→ **Work required**
Lines from the line with "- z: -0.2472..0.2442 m" to the line with "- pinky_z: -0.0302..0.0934" in the entries below, and only those, must be output exactly, with both ends included.

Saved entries
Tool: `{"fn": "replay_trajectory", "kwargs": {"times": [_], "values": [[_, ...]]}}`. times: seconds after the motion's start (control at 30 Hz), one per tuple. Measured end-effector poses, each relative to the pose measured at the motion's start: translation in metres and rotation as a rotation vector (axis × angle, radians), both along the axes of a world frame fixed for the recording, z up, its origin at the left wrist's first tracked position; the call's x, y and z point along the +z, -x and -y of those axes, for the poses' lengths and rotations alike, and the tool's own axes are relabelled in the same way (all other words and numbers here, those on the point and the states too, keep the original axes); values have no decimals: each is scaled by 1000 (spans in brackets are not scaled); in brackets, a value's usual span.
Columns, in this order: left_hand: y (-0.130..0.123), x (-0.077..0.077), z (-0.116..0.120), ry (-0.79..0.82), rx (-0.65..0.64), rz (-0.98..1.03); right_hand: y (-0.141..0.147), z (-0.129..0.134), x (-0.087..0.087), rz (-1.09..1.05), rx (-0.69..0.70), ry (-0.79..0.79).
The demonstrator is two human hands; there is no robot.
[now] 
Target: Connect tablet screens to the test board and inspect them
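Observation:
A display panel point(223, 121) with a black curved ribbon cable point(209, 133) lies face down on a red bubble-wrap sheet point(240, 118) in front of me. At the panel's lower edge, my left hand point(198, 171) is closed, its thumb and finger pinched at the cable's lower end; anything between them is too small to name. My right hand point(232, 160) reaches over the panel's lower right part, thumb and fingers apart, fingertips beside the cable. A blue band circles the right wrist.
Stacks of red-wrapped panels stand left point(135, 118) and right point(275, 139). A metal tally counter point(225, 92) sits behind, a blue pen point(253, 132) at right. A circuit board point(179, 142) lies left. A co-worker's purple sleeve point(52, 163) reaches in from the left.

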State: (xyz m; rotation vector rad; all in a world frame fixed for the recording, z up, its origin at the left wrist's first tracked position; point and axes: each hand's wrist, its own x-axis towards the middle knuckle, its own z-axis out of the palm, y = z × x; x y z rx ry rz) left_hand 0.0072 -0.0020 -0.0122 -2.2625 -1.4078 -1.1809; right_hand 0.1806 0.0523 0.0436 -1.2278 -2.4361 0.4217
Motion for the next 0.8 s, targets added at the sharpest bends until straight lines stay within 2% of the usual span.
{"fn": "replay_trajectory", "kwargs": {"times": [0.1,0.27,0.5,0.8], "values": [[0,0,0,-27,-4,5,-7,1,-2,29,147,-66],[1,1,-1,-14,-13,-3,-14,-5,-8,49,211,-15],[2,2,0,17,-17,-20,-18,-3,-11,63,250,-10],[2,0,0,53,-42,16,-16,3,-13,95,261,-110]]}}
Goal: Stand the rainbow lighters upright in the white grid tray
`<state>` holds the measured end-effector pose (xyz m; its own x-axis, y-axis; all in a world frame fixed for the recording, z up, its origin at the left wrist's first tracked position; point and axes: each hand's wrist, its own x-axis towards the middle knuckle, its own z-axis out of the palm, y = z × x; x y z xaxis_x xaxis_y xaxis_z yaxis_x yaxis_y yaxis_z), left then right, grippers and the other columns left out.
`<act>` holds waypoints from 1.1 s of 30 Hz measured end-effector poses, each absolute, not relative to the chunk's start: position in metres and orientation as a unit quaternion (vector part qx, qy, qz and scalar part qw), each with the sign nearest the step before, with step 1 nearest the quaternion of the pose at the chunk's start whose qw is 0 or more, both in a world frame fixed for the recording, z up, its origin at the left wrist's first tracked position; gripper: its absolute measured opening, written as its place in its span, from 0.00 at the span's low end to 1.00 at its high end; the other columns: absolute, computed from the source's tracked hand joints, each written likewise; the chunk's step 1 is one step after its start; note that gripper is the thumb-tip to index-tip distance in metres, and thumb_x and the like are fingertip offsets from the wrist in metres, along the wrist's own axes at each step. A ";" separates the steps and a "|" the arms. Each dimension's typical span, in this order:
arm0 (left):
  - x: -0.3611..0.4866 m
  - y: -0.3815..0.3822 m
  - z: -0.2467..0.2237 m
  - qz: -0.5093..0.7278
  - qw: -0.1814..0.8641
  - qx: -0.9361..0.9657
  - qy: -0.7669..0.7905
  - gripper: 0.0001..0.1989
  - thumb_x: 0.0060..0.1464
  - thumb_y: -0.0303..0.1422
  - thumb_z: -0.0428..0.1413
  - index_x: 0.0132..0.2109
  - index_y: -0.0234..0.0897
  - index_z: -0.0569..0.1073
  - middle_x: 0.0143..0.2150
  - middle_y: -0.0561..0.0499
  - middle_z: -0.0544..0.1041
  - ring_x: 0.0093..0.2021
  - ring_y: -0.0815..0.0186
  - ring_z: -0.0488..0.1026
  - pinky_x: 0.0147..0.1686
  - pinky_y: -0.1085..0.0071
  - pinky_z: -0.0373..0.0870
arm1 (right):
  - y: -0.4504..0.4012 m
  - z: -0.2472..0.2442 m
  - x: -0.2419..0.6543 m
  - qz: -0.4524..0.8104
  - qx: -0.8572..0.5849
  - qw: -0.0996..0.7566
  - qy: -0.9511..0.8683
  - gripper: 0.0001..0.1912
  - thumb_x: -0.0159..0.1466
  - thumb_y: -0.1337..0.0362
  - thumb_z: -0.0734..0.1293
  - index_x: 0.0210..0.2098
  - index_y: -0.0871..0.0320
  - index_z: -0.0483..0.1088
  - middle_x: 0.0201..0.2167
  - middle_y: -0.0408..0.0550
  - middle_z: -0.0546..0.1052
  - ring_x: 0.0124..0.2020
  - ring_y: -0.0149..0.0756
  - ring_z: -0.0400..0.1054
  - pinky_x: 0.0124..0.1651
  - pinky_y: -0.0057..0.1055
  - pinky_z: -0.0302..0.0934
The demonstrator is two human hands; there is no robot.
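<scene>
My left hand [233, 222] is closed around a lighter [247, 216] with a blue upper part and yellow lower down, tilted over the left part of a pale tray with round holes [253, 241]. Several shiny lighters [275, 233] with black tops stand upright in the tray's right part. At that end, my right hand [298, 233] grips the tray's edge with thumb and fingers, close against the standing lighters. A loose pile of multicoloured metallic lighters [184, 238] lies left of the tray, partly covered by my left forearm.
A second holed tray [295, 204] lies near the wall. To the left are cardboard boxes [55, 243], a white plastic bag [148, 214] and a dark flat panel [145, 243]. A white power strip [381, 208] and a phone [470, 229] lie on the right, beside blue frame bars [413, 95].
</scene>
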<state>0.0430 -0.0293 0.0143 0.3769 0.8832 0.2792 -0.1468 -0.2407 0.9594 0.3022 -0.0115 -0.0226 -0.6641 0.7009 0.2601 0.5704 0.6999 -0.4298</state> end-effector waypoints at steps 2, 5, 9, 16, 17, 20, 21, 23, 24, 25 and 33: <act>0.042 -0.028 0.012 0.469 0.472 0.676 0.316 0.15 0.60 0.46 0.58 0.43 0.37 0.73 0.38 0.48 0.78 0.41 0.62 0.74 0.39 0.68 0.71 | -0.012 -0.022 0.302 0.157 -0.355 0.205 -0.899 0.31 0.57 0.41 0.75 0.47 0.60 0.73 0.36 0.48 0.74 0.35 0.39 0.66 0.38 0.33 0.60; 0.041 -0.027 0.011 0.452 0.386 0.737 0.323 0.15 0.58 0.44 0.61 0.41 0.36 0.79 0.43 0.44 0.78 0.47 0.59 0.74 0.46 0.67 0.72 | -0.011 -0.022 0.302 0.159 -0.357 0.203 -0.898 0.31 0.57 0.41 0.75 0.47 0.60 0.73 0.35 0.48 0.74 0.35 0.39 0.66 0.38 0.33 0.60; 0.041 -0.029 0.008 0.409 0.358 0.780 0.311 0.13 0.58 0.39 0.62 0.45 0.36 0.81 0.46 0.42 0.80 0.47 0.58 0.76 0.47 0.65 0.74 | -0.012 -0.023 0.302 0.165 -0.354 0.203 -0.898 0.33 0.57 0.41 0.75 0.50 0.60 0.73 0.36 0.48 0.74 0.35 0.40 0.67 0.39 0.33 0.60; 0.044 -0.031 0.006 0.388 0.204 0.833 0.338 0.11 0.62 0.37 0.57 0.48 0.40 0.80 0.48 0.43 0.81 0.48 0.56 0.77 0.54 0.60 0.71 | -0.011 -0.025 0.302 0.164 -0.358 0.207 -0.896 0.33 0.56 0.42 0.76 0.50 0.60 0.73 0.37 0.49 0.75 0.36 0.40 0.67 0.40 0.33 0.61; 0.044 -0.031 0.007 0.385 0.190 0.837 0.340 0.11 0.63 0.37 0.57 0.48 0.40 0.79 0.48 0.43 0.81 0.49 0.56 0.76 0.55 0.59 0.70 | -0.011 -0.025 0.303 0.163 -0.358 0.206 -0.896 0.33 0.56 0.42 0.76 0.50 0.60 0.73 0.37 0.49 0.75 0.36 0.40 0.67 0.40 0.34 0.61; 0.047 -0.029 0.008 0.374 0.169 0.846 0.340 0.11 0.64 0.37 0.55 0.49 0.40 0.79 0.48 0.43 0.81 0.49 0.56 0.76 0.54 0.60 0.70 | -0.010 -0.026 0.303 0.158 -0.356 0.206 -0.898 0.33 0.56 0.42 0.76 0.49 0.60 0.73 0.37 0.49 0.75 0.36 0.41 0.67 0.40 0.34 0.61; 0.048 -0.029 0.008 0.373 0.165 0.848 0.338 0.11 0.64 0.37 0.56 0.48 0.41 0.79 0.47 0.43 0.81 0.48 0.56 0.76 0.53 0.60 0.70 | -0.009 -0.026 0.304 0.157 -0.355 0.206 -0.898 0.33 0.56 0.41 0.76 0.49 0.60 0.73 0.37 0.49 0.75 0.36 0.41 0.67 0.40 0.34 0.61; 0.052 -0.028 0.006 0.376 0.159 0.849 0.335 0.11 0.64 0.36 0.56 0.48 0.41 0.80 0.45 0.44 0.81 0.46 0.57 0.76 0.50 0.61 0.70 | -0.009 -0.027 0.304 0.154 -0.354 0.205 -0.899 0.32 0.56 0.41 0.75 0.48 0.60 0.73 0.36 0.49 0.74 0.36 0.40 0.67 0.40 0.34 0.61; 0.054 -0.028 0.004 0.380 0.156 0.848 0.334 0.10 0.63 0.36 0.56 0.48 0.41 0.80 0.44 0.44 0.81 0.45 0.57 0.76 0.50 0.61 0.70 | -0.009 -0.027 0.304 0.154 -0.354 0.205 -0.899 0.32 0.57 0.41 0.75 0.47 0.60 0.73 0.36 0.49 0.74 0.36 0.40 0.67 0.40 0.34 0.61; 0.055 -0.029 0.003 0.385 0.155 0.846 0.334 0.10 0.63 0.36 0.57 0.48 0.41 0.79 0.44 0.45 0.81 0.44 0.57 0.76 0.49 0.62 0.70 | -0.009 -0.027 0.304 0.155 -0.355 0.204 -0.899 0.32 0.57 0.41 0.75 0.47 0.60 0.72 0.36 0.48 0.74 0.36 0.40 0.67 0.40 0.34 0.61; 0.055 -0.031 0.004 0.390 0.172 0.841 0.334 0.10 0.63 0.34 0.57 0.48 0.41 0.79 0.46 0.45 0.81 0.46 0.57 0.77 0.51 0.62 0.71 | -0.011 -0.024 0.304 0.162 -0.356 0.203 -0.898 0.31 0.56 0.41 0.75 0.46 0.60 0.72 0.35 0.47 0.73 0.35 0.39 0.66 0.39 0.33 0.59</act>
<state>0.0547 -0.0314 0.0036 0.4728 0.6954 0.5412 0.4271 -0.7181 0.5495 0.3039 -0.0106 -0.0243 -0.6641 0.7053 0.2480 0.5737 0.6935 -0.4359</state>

→ **Expected output**
  - z: -0.2472..0.2442 m
  - x: -0.2419..0.6543 m
  - qz: -0.4524..0.8104
  - qx: -0.8572..0.5849
  - qw: -0.0996..0.7566
  - qy: -0.9511..0.8683
  - gripper: 0.0001..0.1912
  - thumb_x: -0.0159..0.1466
  - thumb_y: -0.1337..0.0362
  - thumb_z: -0.0734..0.1293
  - index_x: 0.0210..0.2098
  - index_y: -0.0871..0.0320
  - index_z: -0.0483..0.1088
  - middle_x: 0.0201..0.2167
  - middle_y: -0.0408..0.0550
  - middle_z: -0.0546..0.1052
  - ring_x: 0.0124..0.2020
  - ring_y: -0.0149..0.0756
  - ring_z: -0.0400..0.1054
  - pinky_x: 0.0124..0.1651
  - pinky_y: -0.0057..0.1055
  - pinky_z: -0.0302..0.0934

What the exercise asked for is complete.